Task goal:
How do the lines below between the ones holding "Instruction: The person" and "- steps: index", inclusive, read? Give them again exactly, with no other lines.

Listed records:
==========
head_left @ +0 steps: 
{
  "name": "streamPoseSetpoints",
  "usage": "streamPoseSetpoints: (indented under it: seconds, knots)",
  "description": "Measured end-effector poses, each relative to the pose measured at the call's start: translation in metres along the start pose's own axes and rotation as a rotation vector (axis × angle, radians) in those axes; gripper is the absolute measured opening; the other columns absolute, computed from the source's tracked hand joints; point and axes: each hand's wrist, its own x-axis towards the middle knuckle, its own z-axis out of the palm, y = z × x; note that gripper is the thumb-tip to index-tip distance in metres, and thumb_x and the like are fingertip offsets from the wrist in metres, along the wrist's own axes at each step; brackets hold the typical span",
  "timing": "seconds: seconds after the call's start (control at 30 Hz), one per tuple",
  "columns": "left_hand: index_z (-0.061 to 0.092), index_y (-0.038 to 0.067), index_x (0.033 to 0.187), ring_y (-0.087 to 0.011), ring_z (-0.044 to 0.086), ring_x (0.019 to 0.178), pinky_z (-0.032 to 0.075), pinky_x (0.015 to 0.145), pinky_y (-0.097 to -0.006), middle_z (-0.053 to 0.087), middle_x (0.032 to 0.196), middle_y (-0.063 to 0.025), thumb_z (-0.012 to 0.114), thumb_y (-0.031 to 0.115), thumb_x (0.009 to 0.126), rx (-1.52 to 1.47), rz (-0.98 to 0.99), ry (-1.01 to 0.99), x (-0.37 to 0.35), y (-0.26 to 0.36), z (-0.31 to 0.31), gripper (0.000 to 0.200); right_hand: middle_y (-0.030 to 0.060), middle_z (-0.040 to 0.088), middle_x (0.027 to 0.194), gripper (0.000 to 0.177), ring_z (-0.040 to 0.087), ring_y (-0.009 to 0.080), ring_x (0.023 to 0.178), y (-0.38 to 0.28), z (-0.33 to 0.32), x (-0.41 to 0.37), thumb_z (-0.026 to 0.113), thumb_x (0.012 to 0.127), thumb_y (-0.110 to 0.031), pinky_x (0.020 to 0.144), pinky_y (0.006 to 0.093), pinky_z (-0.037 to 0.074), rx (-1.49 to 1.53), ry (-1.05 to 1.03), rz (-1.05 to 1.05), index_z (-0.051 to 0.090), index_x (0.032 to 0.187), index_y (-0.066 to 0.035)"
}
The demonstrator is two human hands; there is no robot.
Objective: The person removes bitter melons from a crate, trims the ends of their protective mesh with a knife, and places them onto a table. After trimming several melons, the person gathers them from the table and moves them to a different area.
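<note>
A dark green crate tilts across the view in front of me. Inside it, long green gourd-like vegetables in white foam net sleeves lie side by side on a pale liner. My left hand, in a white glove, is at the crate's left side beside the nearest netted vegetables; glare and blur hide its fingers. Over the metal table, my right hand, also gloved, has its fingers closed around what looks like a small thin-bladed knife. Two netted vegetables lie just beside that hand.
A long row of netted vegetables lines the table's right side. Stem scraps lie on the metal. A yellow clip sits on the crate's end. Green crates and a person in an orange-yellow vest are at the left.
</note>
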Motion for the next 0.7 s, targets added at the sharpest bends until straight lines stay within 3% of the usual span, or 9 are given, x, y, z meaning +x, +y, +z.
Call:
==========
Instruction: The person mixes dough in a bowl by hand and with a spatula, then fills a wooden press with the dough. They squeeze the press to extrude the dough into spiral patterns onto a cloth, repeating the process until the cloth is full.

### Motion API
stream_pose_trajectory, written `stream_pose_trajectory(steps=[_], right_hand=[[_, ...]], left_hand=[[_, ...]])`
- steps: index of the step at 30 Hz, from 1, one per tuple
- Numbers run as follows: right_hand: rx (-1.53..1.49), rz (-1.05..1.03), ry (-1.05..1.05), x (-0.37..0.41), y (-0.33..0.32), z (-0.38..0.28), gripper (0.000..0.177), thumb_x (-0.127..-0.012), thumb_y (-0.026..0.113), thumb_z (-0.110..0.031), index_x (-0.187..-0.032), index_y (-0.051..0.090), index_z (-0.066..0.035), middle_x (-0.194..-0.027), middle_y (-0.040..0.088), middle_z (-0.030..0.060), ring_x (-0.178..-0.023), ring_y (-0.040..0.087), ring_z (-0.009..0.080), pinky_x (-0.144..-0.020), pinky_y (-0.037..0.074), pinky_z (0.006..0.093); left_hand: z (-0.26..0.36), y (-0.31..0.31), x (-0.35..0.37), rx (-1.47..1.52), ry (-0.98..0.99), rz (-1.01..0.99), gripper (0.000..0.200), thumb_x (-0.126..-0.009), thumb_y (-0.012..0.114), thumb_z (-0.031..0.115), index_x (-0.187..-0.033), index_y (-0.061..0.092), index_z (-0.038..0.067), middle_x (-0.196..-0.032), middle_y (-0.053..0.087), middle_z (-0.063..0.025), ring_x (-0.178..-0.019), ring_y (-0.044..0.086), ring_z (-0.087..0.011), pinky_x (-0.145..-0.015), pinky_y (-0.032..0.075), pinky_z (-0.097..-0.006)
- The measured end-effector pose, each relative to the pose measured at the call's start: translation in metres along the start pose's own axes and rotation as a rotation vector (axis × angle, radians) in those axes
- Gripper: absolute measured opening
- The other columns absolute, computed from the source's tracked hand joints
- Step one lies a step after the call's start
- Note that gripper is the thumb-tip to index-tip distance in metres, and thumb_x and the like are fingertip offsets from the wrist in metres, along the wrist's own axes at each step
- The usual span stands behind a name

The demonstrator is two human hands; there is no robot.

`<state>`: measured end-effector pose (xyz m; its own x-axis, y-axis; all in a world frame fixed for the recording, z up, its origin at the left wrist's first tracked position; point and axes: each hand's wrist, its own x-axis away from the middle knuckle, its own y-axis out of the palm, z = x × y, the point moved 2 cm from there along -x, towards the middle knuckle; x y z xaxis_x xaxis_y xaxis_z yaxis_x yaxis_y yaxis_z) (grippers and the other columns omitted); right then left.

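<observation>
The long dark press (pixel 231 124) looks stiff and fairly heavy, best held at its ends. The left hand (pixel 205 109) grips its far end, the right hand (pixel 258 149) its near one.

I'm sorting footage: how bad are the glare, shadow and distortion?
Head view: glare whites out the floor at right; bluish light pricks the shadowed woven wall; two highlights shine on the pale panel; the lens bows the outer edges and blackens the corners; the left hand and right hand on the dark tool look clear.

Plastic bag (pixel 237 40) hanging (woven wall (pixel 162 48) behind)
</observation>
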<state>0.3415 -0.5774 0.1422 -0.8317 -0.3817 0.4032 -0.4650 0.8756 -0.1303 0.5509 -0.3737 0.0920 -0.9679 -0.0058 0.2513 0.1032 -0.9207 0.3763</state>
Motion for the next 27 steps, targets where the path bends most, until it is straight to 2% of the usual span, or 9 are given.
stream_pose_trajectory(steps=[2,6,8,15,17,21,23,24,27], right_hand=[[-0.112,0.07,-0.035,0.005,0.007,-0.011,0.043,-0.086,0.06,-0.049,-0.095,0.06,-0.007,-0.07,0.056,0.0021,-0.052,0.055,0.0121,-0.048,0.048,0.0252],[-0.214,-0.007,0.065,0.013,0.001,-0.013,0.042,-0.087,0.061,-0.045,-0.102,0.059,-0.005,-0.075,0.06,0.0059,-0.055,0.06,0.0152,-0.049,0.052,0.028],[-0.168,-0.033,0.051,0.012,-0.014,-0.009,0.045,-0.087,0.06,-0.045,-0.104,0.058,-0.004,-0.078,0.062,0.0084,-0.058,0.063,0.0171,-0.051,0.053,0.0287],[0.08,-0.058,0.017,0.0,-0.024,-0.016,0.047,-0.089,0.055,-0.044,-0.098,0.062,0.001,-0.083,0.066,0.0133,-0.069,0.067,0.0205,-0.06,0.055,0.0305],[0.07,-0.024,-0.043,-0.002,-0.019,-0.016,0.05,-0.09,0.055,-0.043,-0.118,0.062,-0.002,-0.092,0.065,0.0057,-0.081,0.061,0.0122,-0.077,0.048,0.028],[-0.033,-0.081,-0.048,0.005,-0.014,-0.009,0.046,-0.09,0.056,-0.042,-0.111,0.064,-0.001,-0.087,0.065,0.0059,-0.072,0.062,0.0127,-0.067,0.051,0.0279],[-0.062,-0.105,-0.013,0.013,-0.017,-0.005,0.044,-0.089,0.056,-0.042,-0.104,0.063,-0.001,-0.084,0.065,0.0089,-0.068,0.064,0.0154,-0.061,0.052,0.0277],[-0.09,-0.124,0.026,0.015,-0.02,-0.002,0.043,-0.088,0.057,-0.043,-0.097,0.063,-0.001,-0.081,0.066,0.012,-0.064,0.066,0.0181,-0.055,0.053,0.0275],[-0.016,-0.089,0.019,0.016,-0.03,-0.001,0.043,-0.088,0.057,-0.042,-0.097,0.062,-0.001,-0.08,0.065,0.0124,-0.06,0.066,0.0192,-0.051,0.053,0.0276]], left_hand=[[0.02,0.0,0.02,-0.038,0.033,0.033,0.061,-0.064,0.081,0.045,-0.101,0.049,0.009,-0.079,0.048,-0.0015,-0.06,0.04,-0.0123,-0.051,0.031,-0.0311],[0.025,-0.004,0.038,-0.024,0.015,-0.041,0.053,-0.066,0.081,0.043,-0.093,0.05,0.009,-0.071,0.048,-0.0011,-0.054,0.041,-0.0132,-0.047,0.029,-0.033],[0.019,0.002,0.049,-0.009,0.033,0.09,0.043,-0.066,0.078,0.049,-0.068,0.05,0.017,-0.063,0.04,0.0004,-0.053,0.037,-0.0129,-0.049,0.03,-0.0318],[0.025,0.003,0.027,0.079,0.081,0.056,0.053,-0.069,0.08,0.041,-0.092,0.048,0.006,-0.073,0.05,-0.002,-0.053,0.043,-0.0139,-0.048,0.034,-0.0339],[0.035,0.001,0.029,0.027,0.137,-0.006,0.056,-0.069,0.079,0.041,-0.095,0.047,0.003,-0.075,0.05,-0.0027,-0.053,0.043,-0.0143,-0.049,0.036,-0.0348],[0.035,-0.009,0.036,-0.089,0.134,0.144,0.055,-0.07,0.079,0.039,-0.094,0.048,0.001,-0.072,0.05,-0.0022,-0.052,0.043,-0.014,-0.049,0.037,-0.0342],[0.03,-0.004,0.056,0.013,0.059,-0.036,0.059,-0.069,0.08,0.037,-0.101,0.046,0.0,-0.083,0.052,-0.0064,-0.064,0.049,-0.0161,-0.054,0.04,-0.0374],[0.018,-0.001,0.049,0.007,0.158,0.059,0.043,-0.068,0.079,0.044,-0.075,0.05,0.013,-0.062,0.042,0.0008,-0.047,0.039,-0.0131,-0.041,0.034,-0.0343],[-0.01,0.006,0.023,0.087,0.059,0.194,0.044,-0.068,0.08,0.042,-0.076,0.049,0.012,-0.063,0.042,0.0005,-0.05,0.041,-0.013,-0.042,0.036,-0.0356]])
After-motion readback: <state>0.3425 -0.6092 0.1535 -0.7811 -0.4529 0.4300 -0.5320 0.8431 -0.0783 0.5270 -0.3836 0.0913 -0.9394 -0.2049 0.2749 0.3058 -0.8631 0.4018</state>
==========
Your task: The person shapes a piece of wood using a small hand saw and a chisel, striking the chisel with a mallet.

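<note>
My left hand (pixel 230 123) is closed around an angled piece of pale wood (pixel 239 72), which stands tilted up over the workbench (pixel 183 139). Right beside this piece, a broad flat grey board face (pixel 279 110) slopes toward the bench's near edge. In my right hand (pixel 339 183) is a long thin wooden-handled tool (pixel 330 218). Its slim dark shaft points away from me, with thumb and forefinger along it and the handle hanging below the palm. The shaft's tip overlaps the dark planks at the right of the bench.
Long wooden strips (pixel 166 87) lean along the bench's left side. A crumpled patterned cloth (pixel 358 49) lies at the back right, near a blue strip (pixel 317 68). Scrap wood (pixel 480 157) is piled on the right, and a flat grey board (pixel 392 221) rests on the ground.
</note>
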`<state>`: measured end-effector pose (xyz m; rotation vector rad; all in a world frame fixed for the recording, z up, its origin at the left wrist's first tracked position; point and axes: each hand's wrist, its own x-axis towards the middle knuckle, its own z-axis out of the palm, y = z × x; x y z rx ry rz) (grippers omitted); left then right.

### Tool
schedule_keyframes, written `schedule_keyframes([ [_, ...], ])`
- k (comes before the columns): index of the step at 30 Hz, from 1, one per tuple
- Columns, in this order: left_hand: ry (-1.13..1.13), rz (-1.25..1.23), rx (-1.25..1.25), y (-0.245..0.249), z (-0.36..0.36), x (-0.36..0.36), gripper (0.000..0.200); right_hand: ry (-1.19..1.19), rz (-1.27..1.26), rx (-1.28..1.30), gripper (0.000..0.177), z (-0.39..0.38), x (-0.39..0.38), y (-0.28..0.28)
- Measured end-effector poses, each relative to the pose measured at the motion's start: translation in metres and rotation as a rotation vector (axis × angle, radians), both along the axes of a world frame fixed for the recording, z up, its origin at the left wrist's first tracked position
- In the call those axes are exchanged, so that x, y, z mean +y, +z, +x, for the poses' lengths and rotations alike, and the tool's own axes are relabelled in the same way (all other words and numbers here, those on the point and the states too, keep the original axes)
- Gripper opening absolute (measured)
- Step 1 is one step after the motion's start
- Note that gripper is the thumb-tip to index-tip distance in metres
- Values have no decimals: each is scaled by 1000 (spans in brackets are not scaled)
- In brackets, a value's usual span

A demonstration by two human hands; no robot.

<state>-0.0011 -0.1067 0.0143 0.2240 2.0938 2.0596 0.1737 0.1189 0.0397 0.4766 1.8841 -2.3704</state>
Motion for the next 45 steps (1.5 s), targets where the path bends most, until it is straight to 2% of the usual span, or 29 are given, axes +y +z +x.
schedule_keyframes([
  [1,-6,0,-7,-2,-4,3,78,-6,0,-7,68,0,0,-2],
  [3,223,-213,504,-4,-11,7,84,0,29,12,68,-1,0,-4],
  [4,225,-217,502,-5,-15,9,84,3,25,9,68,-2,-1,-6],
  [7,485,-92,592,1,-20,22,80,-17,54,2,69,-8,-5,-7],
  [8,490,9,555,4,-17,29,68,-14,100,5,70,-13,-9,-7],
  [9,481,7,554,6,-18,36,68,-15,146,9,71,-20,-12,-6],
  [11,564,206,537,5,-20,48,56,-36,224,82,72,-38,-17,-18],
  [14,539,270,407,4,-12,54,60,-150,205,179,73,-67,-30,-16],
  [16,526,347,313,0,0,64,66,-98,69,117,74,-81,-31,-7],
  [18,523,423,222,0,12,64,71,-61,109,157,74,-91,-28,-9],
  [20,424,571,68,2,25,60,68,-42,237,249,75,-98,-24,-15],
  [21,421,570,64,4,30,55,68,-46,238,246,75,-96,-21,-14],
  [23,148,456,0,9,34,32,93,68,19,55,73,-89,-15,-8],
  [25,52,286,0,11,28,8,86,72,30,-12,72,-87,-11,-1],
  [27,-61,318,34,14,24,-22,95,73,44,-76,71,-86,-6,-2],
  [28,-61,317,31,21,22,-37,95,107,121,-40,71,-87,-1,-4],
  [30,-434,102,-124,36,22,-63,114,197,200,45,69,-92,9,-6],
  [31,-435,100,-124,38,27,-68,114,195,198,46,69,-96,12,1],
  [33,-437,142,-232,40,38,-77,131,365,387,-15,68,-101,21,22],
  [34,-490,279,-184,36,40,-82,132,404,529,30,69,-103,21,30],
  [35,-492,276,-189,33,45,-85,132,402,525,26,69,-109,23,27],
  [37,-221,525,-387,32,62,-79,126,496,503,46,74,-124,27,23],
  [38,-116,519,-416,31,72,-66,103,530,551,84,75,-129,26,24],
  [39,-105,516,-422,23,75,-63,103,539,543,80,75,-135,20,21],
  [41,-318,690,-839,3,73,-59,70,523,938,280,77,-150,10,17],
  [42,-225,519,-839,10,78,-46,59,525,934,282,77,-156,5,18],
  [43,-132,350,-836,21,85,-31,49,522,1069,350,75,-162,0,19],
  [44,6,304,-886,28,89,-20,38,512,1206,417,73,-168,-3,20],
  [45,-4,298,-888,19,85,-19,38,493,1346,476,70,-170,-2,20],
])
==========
Task solution:
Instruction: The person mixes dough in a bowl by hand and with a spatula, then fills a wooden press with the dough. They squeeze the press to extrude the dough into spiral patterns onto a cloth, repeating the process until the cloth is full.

### Motion API
stream_pose_trajectory, written `stream_pose_trajectory(steps=[_], right_hand=[[_, ...]], left_hand=[[_, ...]])`
- steps: index of the step at 30 Hz, from 1, one per tuple

There is no more to the answer.